As for ergonomics, there's definitely appeal to your proposal since the defaults match the expected use case. It is bothering me a little that the concept of an "embedded struct type" is a little confusing, although I think the existing system already confused people in its inconsistency with existing practice.

Would it maybe make sense for inline struct types not to actually be full types, in that they could only be embedded in other types but not themselves constructed or given methods etc? So

new StructType({ start: Point.embed(), end: Point.embed() })

is legal but not

var EmbeddedPoint = Point.embed();
var x = new EmbeddedPoint(); // error: wat are you doing??

Also, bikeshed: s/embed/inline/? And another bikeshed: just make it a getter that produces a memoized singleton instead of requiring a function call? I.e.:

var PackedLine = new StructType({ start: Point.inline, end: Point.inline });

Dave

ghost commented 10 years ago

With some significant extensions to TI (adding a notion of subtyping), I think SM's TI system could do a pretty good job avoiding these guards in JIT code. asm.js, otoh, would have major problems since it would have to handle the case that an unexpected type was assigned to an object field by outside code. In these cases, JIT code is invalidated/bailed, but the whole point of asm.js is not to have to do that (it's worse for codegen and requires more runtime metadata). Other JS engines don't have sound heap summarization like TI (afaik), so they'd do worse (in fact, if all they had was hidden classes, they'd do much worse on polymoprhic code).

ghost commented 10 years ago

Another non-AOT optimization advantage of typed references is that, even if heap summarization could (with work) could do pretty well on well-typed code, the user may not write well-typed code (or know exactly what qualifies as "well-typed code"). For example, using a single type definition object to create instances in two different contexts which store unrelated types in the same field will lose type precision on the field and thus introduce guards at getprops. With typed references, the programmer who intends to write efficient code has clear rules to follow (with feedback when they make a mistake).

kg commented 10 years ago

Ref-as-default and inline-as-default both make sense depending on your use case.

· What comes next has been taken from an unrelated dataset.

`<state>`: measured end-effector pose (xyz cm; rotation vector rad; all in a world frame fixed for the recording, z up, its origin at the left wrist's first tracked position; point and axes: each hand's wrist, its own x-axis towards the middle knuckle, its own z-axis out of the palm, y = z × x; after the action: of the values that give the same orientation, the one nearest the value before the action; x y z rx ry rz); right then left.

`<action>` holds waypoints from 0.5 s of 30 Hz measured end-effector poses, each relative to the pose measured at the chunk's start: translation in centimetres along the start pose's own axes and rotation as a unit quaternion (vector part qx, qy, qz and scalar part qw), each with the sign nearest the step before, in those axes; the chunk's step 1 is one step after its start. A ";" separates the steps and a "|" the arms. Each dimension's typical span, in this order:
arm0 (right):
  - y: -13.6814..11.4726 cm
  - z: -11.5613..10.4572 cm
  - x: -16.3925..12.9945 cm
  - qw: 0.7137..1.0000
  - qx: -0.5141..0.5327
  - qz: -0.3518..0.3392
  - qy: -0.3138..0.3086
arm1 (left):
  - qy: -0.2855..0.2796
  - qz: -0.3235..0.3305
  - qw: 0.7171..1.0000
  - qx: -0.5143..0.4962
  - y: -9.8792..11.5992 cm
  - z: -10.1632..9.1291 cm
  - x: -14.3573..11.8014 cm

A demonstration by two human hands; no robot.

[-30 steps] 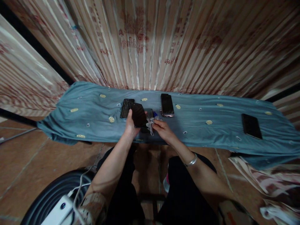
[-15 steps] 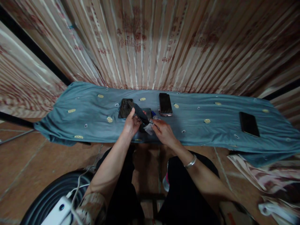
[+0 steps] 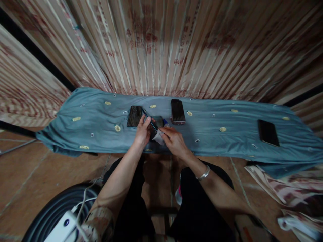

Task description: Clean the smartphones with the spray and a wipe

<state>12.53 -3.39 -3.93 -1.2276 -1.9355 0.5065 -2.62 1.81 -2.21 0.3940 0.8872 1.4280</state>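
My left hand [image 3: 143, 132] grips a dark smartphone [image 3: 151, 123], thumb on one side and fingers behind. The phone is turned edge-on, its thin bluish side towards me. My right hand [image 3: 174, 139] pinches a thin whitish wipe [image 3: 158, 138] at the phone's near end; whether it is cloth or paper I cannot tell. Just left of the held phone, a dark tablet-like phone [image 3: 133, 116] lies flat. Beneath my hands is another dark flat object [image 3: 158, 120], mostly covered. A small blue-topped item [image 3: 165, 122] shows behind my right fingers.
A blue-green cloth [image 3: 242, 124] with pineapple prints covers the long, narrow table. On it lie a stack of phones [image 3: 178, 111] and a dark device [image 3: 268, 132] far right. A patterned curtain [image 3: 156, 50] hangs behind. A white power bank [image 3: 62, 225] with cables sits lower left.
The held phone has rotated from showing its broad dark face to showing its narrow edge. My left thumb has shifted slightly right; the wipe stays at the phone's near end.
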 end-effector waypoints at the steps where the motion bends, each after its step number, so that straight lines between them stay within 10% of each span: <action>1: 0.1 0.1 0.1 1.000 -0.003 0.001 -0.001 | -0.002 0.005 1.000 -0.007 -0.2 0.0 0.0; 15: 0.3 0.6 2.0 0.999 -0.027 0.003 0.036 | -0.035 -0.024 0.999 0.010 -2.2 0.1 -0.6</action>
<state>11.75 -1.42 -3.76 -1.2685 -1.8974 0.4095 -0.96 0.94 -3.56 0.4322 0.8491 1.3544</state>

If your primary use case is C-style structs ('struct' in C#, etc) you want inline-as-default because it's the most obvious layout and it has better performance characteristics. If your primary use case is Java/C#-style heap objects ('class' in C#), then you want member values to be ref, MOST of the time. In C# it's still possible that you might want to have a 'class' that only has inline 'struct' members instead of having all its members be heap references.

I do think that ref-as-default is probably less error prone for the average neophyte programmer. Having foo.x appear to be a typed object but actually be an alias is probably a surprising behavior.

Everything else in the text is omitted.